With your parents, you are 18, you are under no real obligation to tell them everything about your session. As much as they want to know, it's your choice how much they do know. You can tell them everything, a little bit, or nothing; whatever you want. 

Why do you think the only way you'll get help is by telling your parents everything? If you don't like the situation have you told them that?

Re: Stealing my dearest friend

I've told them that I don't like the idea of giving it away! And they know I have been trying to, and have managed to, cut down on using it.. But it doesn't seem to be enough for them sadly Smiley Sad

I have brought my teddy to the session before but it always ends up in an argument of how I depend too much on it Smiley Sad I don't know how to do it step-by-step and she has said that if it comes from me she'll consider it, but until then her idea is going to come through....

About my parents they seem to be of the idea that because I'm still living at home they still have to know about everything. Sure I can choose to not tell things, but sooner or later they will find out and I don't want to be around when they do...

Re: Stealing my dearest friend

Sofia I am 25 and still sleep with a teddy bear. My sisters actually bought it for me for my 18th birthday.

I don't think anyone should be taking it away from you and it's great that you have limited your use on it.
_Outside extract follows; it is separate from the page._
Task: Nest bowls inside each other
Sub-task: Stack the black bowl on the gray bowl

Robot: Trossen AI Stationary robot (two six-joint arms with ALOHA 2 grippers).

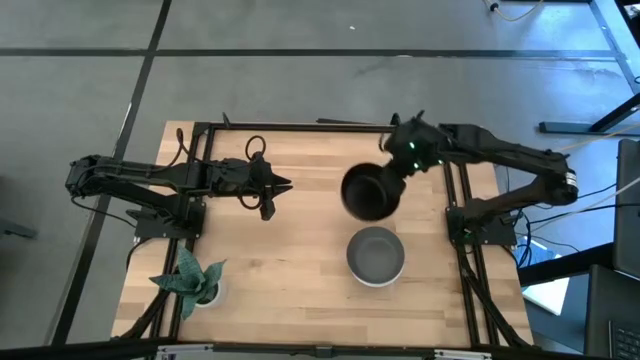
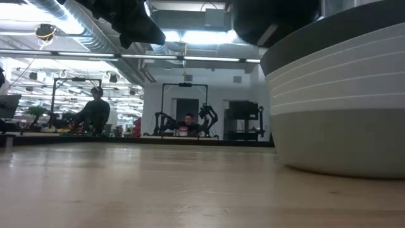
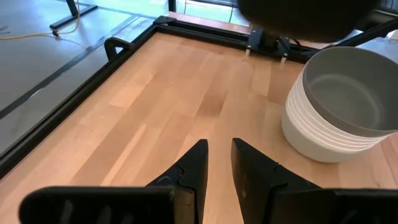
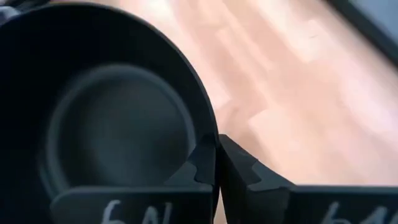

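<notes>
A glossy black bowl hangs in the air at my right gripper, just on the far side of a stack of nested bowls. The stack is white bowls with a grey one uppermost and stands on its base on the table; it also shows in the low view and the left wrist view. The black bowl floats above the stack's rim and fills the right wrist view. My left gripper hovers over bare table left of centre, narrowly open and holding nothing. My right gripper pinches the black bowl by its rim, on the side toward the table's right and far edges, with one finger on each face of the wall. The fingers come slanting down from the right. The bowl is lifted clear of the table and tilted.
A small green potted plant stands near the table's near left corner. A black frame runs along the table's edges. Bare wood lies between the left gripper and the stack. People and equipment show in the room beyond.
</notes>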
It means you know you can live without it, but you choose not to, because you don't have to.

I can sleep without mine easily, it's more just to make my arm comfortable really, I so I shove my bed quilt or another pillow under my arm for that.
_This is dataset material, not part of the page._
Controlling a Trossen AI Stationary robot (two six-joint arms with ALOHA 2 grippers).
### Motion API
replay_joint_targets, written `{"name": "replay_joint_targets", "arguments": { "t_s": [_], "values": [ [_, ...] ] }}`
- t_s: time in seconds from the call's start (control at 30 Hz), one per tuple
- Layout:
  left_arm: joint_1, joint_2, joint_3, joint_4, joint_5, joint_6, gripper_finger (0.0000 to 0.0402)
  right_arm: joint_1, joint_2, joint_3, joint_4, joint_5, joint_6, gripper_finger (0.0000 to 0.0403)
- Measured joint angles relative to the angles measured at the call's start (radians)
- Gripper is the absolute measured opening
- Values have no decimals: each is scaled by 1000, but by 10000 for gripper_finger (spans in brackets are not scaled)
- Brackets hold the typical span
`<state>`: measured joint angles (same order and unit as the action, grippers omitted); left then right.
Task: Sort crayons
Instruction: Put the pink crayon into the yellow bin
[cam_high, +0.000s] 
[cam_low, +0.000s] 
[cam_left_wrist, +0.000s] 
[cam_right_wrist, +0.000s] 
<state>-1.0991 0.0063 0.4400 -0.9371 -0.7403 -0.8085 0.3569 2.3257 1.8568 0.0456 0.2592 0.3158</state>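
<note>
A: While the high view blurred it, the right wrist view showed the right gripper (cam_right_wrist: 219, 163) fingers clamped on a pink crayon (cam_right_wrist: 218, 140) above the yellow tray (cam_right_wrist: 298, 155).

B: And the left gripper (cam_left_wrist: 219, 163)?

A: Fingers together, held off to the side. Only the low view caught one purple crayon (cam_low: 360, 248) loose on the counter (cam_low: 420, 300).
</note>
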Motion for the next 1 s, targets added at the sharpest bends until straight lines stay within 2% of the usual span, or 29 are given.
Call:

Maybe they just feel concerned because they think you're using it as an outlet (which I really don't see as being the case?), or are you attached to your bear? Because intense attachment isn't helpful either.
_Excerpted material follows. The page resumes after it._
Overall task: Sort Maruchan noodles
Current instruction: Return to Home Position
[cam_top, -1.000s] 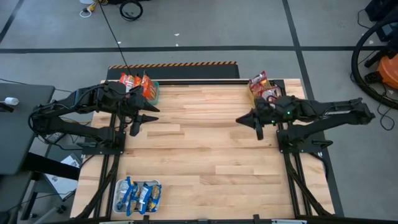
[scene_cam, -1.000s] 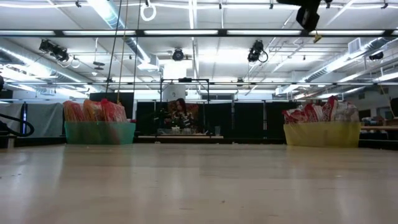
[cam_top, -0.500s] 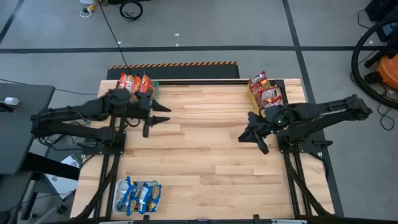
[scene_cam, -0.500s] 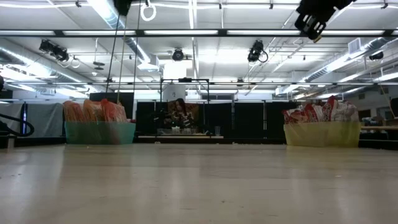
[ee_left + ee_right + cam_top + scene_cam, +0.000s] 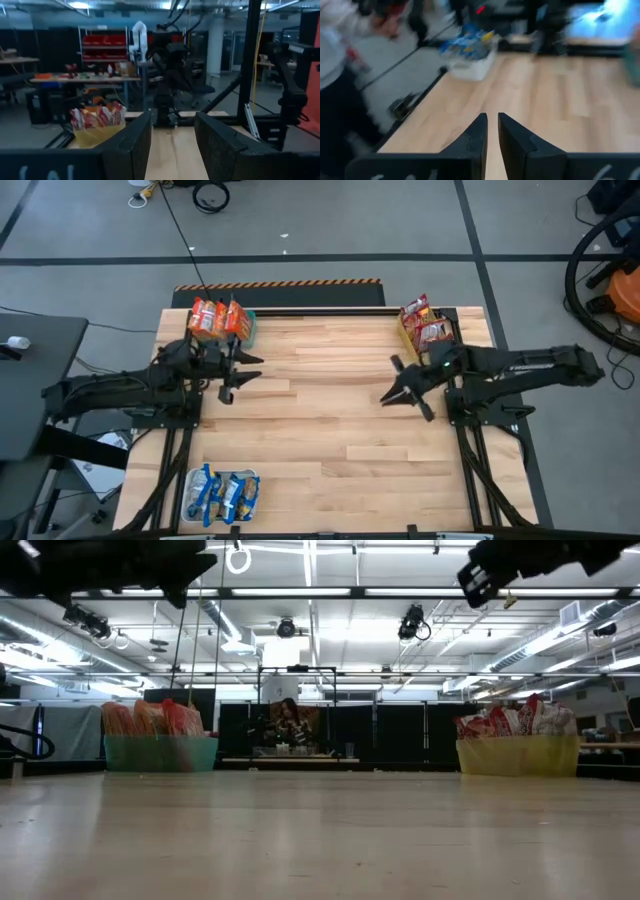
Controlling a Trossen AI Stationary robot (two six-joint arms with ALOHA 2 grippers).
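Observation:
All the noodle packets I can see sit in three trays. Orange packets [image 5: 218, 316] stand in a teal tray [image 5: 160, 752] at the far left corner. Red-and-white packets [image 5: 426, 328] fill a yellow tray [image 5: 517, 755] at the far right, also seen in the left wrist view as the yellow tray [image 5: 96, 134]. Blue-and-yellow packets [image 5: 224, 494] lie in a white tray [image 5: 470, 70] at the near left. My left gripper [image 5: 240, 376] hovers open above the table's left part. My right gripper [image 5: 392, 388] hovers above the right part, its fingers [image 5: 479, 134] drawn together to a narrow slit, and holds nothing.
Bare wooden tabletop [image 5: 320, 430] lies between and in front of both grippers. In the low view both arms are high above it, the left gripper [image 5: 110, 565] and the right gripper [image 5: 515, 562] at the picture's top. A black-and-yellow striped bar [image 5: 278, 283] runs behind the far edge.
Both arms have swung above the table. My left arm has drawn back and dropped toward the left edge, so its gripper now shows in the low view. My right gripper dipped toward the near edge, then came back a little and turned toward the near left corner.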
Hmmm...I don't know, but really the counselor should be making suggestions and you should be deciding for yourself whether or not you need to. No one can force you to do anything

Re: Stealing my dearest friend

I have limited it to not needing it in the middle of the day! Still feel like I sleep much much worse without it on my arm. I am aware I do use it as my outlet, didn't know that was such a crime :'(

I don't wish to be as attached as I am, but wish that wouldn't equal to never ever getting to touch it, which is where I feel that my counsellor is trying to take it

Re: Stealing my dearest friend

Hey Sofia,

Everyone else has said some great points, but i wanted to have my input Smiley Happy

I do think it's your choice how you go with your teddy. If it's helping you, I say why not? Though if you find you can't go anywhere without it, it might need some intervention of somesort. But it comes down to where YOU draw the line. What you say is enough.

I kind of get what you mean when you say the only way to get help is by telling your parents, mine are the same.. well my mum is. I saw the school counsellor, she found out and she asked me that many questions I just wanted to turn invisible! Even with my mentor and teachers, any conversation and I'm obliged to tell her everything!

--
Everyone else;
I'm just wanting to clarify, Shadow said that they can't tell your parents - anyone, unless your suicidal. I'm wondering whether this rule still applies with school counsellors?